Ça sent les élections!

En même temps qu’il promulguait le dernier décret conférant à la commission Charbonneau tous les pouvoirs reliés à la Loi sur les commissions d’enquête, le gouvernement Charest mettait secrètement la table pour le déclenchement prochain d’élections générales au Québec.

Bien que le gouvernement , compte tenu des exigences de France Charbonneau, n’avait plus le choix et qu'il était pris dans son propre piège, il y a perçu stratégiquement  l’occasion idéale de retourner en sa faveur un contexte favorable à un appel aux urnes, en ce sens qu'il pourra toujours invoqué qu’il a eu la « sagesse » de changer d’idée et de se ranger derrière l’opinion publique.

Si, comme le dit l’adage, « il n’y a que les imbéciles qui ne changent pas d’idée », Charest pourra toujours alléguer qu'il n’est pas un imbécile et l’opposition aura beau invoquer tous les arguments pour prétexter le fait que le ministre Fournier reçoit un déni de la part de l’appareil judiciaire, elle sera bafouée illico par la prétendue souplesse du gouvernement.

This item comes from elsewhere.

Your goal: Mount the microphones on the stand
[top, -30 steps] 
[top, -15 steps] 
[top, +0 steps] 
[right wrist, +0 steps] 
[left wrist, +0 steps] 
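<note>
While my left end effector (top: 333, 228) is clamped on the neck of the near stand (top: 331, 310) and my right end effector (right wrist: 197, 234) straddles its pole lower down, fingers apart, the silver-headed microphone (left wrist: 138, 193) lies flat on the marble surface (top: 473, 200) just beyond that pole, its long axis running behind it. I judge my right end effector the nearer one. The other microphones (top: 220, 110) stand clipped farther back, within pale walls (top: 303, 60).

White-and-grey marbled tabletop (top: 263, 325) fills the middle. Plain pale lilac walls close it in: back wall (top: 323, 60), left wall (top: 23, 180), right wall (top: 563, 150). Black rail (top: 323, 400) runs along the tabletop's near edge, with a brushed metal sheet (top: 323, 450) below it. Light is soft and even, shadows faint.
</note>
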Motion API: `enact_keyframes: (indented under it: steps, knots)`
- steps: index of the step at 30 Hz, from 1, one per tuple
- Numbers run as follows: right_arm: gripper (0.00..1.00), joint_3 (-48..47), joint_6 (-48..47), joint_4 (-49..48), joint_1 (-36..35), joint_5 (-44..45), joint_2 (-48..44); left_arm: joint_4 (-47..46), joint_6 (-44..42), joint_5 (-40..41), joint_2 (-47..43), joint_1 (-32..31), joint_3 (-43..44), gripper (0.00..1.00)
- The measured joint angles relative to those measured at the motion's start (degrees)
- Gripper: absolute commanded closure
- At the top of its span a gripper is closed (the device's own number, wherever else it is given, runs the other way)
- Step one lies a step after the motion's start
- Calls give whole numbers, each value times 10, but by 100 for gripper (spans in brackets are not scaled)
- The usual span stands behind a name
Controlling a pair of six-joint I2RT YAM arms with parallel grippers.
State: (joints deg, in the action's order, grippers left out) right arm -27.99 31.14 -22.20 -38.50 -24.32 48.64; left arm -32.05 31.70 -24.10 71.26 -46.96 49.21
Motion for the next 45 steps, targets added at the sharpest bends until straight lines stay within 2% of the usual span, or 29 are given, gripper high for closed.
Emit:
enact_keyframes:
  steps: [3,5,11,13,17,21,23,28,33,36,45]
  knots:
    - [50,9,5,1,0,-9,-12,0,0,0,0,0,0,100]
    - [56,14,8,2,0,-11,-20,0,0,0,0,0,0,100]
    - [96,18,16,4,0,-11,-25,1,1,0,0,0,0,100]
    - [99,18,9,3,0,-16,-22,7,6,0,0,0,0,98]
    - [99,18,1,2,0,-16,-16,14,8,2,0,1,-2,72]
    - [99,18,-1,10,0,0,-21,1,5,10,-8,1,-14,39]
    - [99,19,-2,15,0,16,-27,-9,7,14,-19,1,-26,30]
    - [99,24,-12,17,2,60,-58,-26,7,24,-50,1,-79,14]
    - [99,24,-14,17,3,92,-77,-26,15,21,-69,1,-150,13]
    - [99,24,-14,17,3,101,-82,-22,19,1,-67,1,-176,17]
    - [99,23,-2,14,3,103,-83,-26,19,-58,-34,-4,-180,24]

À ceux qui mettent en doute mes présomptions, je leur pose cette question : « Croyez-vous sincèrement que le conseil des ministres du gouvernement Charest aurait accepté un tel décret s’il n’avait pas d’abord envisagé un moyen détourné de le tourner en sa faveur? »

Connaissant les chemins tortueux à travers lesquels ce gouvernement déambule depuis des années, il faudrait être bien naïf pour croire qu'il est acculé au pied du mur. Charest a toujours su trouver les moyens de se sortir des guets-apens qui se présentaient devant lui, et ce n’est pas aujourd'hui qu’il ne tentera pas de rebondir comme d’habitude et de profiter de cet élan de simili gros bon sens pour essayer de faire avaler à l’électorat québécois cette pilule empoisonnée.

Et si, comme le dit un autre adage, « un homme averti en vaut deux », il serait sûrement opportun, pour les forces souverainistes, de retenir la petite histoire de la création in extremis de la véritable commission d’enquête Charbonneau et, de ce fait, rétablir les faits sur les vraies raisons de sa création lorsque l’occasion se présentera…et croyez-moi, l’occasion ne tardera pas à se présenter…ça sent les élections!